> [INSTRUCTIONS TO FOLLOW]:
Select every line below containing the word "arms".

(Collection entries)
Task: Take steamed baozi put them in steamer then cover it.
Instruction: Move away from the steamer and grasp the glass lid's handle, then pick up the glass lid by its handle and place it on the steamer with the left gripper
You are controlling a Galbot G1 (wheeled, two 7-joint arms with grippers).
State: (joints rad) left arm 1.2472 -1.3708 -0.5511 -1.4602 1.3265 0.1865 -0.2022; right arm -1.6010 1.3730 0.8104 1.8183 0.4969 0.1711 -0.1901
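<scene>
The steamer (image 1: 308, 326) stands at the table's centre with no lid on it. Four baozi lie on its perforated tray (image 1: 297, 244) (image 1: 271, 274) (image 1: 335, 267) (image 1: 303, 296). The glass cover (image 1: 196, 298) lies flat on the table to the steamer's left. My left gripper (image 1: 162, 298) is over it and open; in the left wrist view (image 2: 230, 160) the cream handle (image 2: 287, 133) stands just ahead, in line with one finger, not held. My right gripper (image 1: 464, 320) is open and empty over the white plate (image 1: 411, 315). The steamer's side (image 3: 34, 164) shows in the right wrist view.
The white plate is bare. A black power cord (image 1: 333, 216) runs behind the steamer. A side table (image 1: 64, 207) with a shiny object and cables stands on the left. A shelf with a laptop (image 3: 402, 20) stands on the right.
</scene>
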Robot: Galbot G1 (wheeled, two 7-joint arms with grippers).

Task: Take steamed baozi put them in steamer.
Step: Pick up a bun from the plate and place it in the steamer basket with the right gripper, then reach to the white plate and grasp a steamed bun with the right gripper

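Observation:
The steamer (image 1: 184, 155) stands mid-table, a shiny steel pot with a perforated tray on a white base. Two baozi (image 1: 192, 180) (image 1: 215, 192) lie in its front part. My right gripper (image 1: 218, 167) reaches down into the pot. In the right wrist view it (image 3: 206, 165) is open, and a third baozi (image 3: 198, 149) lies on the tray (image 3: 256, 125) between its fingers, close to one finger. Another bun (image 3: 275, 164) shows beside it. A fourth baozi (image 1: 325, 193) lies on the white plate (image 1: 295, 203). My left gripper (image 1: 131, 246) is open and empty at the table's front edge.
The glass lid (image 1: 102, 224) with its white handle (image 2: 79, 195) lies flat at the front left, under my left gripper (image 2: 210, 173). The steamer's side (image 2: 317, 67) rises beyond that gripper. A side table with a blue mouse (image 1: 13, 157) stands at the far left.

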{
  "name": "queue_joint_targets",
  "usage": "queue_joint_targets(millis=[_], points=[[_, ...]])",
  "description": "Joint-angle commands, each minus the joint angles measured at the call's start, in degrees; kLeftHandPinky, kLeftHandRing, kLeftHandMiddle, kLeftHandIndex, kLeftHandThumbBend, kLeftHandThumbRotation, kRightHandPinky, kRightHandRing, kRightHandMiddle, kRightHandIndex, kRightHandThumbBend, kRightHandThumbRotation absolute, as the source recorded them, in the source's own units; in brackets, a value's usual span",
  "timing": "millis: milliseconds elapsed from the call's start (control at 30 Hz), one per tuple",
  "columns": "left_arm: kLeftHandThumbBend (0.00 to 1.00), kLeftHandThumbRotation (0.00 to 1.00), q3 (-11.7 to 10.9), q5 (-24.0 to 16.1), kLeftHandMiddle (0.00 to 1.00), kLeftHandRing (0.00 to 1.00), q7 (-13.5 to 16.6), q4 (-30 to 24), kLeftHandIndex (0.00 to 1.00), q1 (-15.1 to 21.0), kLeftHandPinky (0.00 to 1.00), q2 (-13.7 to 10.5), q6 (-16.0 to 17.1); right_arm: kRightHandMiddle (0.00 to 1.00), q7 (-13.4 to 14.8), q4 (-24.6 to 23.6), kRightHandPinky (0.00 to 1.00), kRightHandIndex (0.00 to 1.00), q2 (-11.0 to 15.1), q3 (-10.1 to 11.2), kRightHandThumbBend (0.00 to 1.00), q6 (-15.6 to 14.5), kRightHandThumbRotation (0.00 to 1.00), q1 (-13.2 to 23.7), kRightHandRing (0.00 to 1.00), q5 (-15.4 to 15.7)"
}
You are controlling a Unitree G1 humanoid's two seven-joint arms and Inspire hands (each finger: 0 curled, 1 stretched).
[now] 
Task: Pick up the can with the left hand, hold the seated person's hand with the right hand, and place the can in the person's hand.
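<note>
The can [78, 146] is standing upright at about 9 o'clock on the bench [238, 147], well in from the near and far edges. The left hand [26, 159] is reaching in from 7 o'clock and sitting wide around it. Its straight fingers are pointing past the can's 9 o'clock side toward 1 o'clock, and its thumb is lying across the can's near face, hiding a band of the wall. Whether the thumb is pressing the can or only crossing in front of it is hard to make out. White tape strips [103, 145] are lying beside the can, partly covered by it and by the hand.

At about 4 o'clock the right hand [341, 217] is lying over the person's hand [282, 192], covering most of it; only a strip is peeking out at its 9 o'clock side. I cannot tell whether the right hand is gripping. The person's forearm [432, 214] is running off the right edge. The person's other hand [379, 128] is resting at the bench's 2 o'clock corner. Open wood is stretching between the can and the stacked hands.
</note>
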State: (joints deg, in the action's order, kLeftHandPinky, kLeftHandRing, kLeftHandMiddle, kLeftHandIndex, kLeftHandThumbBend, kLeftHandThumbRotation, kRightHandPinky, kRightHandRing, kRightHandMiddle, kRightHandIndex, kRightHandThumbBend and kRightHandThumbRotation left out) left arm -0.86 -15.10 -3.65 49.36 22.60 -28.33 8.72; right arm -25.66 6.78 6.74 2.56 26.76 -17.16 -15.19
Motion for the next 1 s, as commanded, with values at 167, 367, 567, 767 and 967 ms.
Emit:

> [WRITTEN SOLUTION]:
You are controlling a Galbot G1 (wheeled, two 7-joint arms with grippers).
Robot: Galbot G1 (wheeled, two 7-joint arms with grippers).
You are controlling a Unitree G1 humanoid's two seven-joint arms and Inspire hands (each finger: 0 curled, 1 stretched).

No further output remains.